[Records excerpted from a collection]
□ □ □ □
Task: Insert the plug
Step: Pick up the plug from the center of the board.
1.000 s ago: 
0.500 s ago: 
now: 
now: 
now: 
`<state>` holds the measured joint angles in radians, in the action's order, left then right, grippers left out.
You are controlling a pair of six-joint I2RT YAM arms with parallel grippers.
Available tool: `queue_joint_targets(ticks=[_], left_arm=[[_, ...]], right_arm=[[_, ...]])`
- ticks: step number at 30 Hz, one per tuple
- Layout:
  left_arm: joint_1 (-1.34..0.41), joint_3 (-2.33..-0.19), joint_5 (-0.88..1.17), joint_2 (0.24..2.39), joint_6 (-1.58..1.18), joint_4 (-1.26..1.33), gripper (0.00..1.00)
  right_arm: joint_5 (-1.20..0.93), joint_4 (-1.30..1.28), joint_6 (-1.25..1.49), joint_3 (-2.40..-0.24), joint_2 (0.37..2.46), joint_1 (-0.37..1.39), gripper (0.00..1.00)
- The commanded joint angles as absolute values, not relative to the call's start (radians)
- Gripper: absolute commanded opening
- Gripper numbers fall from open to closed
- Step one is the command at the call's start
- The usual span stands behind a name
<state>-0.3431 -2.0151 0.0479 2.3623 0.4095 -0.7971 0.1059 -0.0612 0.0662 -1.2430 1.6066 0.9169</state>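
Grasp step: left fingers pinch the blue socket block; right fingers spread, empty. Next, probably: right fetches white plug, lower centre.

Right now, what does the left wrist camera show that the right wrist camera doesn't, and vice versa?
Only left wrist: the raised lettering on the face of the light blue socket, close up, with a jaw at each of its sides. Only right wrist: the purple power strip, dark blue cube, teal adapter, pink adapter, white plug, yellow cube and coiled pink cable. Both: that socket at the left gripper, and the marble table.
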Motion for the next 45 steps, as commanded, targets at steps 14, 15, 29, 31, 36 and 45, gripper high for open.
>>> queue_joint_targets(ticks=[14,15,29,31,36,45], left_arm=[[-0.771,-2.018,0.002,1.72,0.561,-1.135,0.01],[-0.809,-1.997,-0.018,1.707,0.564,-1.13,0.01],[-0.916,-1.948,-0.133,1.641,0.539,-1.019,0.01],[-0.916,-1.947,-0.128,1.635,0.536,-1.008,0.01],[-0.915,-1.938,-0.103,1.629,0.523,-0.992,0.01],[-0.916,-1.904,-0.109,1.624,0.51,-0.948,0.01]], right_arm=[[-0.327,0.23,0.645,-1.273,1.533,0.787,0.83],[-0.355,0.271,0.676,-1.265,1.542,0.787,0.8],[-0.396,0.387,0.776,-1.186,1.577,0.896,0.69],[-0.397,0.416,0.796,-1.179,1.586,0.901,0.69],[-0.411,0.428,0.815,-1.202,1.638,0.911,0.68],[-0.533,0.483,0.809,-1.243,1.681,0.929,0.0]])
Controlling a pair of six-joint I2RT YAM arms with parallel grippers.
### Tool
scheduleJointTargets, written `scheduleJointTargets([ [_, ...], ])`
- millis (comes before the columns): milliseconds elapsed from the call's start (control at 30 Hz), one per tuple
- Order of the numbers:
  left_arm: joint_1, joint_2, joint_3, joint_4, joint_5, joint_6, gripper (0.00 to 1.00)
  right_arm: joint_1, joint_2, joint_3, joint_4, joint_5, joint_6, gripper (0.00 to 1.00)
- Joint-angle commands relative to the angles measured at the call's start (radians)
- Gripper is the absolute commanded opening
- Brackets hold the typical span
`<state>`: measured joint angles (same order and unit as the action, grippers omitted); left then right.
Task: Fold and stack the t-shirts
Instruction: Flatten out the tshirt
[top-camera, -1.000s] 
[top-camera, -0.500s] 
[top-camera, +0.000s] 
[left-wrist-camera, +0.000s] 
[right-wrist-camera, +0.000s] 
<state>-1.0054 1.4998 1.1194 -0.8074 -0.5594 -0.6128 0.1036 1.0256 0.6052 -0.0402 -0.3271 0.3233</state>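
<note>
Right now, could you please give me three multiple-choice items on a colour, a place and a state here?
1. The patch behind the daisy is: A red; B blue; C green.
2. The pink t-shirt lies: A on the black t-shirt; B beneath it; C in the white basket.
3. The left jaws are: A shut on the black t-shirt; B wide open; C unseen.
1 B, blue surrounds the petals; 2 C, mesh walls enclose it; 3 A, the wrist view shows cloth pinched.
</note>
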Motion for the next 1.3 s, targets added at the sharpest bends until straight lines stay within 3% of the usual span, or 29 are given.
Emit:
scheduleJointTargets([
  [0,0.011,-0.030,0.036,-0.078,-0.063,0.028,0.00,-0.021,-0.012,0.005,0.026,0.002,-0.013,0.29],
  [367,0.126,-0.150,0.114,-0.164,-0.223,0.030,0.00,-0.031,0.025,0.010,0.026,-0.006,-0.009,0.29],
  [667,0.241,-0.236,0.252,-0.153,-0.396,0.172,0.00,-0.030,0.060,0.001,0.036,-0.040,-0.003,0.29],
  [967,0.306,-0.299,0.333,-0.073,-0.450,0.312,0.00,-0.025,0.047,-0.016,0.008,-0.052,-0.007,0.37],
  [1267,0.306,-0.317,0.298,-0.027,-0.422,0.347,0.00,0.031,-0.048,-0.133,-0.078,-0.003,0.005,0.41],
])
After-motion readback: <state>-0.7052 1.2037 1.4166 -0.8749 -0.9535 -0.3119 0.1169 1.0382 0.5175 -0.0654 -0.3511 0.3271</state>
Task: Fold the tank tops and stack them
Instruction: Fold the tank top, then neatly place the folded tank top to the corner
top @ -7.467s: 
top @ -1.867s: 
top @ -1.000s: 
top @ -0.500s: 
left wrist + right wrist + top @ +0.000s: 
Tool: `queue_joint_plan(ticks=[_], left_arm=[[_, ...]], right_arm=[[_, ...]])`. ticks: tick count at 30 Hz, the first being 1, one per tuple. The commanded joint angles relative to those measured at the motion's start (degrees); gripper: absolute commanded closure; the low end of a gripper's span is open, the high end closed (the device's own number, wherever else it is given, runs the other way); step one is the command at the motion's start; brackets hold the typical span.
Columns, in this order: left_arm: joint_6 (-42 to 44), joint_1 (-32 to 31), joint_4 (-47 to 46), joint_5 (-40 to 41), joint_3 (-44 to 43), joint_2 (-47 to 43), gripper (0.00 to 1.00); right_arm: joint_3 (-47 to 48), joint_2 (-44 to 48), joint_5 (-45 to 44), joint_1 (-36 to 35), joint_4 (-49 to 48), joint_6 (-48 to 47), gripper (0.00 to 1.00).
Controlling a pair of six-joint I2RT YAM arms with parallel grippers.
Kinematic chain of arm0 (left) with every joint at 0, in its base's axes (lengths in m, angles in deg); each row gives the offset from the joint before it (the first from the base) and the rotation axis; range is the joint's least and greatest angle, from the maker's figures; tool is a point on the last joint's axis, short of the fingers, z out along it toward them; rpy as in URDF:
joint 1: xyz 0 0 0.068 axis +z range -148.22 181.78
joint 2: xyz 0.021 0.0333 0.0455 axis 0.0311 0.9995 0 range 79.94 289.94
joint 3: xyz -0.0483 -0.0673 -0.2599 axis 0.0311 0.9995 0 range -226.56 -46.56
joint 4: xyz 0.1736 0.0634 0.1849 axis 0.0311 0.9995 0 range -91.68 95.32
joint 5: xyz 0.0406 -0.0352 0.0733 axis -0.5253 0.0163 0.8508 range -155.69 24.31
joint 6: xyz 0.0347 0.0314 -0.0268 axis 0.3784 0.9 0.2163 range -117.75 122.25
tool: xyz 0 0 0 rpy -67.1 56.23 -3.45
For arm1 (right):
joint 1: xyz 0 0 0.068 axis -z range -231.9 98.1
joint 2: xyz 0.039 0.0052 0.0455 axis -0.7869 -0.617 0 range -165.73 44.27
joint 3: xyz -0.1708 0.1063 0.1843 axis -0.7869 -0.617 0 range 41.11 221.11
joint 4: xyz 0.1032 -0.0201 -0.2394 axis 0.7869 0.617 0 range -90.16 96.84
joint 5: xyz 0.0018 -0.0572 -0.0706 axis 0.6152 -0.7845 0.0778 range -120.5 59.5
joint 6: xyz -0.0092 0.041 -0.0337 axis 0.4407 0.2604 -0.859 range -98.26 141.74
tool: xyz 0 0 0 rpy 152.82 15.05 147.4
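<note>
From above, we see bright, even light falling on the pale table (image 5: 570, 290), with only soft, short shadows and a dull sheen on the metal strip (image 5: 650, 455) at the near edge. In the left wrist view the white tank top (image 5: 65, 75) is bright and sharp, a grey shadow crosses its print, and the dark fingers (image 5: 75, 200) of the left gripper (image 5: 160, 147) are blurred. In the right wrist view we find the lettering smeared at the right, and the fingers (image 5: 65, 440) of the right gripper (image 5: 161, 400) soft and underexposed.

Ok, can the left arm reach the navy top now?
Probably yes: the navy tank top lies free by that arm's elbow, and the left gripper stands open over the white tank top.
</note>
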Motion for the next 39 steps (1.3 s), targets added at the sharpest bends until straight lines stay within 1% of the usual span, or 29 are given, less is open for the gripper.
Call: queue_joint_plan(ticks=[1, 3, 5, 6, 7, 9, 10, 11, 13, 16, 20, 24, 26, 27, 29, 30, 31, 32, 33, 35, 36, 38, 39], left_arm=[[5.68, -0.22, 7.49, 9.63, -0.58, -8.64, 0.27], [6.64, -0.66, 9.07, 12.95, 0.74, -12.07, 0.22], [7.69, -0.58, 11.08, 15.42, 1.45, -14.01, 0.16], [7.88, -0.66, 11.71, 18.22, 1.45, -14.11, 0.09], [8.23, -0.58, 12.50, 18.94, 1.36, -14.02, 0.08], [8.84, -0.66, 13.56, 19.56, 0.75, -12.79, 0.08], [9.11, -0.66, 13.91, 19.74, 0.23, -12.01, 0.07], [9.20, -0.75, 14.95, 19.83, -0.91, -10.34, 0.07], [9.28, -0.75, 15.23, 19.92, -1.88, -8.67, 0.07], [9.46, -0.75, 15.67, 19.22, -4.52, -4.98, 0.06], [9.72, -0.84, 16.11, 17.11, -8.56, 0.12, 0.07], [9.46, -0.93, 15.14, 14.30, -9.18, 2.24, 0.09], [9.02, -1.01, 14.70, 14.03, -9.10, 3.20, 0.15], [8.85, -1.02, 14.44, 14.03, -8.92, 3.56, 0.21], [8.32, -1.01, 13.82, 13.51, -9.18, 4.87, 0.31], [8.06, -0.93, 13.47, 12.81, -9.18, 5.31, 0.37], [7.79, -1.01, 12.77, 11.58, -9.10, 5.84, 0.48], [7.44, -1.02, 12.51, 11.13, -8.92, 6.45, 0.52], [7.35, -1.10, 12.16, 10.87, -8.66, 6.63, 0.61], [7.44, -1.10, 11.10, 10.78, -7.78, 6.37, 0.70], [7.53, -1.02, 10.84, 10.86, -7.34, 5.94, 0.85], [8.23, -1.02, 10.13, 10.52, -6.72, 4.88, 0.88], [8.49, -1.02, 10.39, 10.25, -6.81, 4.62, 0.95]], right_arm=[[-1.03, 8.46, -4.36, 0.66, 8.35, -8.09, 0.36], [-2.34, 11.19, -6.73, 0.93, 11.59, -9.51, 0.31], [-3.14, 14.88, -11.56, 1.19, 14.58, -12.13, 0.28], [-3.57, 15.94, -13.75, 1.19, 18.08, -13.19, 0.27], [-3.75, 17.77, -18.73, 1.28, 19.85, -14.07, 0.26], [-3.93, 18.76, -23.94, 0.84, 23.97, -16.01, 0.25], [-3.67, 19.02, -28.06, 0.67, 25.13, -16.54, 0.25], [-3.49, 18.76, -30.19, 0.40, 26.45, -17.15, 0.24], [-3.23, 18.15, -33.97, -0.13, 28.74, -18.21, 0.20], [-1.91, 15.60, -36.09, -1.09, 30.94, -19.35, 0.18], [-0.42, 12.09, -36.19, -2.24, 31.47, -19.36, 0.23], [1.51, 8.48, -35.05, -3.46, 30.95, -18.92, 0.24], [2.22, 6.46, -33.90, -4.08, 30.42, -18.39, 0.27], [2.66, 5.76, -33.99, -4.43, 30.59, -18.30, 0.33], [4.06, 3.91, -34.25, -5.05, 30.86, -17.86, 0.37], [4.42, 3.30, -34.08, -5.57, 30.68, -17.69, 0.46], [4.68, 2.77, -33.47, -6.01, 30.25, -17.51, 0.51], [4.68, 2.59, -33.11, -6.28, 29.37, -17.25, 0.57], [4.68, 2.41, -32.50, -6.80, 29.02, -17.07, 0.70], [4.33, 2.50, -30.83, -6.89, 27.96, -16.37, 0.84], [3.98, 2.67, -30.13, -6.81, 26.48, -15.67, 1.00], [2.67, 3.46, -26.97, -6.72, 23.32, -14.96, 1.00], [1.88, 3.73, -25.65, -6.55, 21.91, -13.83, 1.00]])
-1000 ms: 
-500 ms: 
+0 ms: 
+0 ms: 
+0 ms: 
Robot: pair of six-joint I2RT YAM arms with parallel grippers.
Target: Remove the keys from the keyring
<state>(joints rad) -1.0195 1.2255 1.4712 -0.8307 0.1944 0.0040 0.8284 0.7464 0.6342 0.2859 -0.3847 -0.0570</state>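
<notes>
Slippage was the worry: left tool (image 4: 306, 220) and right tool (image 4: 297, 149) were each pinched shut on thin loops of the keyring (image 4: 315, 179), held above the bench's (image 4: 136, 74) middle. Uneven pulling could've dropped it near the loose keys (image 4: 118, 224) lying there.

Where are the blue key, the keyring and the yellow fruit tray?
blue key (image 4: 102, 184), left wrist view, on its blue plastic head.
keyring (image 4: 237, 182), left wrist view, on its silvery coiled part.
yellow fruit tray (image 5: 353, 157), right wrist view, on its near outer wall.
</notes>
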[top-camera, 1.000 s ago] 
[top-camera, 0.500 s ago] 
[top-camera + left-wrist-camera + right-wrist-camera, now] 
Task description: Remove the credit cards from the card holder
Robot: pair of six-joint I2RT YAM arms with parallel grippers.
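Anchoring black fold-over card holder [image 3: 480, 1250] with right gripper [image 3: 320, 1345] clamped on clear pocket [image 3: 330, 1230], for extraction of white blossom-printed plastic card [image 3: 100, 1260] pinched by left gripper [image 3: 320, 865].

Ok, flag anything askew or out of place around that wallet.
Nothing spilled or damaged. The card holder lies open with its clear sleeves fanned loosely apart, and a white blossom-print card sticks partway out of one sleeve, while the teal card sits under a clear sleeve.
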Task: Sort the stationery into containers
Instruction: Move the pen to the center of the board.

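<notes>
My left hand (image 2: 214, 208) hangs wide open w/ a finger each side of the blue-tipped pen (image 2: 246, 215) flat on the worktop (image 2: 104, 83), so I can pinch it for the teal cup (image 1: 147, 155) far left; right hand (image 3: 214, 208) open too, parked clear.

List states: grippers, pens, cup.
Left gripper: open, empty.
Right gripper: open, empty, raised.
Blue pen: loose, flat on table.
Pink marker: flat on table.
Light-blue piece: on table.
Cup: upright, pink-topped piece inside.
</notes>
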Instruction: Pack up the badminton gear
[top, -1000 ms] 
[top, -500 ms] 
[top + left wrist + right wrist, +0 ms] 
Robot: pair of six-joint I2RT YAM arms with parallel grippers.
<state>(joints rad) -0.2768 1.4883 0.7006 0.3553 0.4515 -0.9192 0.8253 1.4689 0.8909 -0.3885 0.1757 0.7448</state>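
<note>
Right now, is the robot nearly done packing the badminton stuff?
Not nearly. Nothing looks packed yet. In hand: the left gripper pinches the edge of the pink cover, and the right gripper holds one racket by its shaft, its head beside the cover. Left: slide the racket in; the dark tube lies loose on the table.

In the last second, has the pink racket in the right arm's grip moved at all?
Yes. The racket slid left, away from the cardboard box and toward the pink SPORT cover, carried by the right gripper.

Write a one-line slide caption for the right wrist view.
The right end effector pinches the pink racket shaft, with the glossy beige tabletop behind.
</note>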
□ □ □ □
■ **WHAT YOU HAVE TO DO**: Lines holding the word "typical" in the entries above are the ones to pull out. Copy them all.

■ **RESPONSE AREA**:
- Brackets hold the typical span
Tool: `queue_joint_plan(ticks=[_], left_arm=[[_, ...]], right_arm=[[_, ...]])`. ticks: tick count at 30 Hz, the first being 1, one per tuple. The commanded joint angles relative to those measured at the motion's start (degrees); gripper: absolute commanded closure; the low end of a gripper's span is open, the high end closed (the device's own number, wherever else it is given, runs the other way); step one is the command at the motion's start; brackets hold the typical span.

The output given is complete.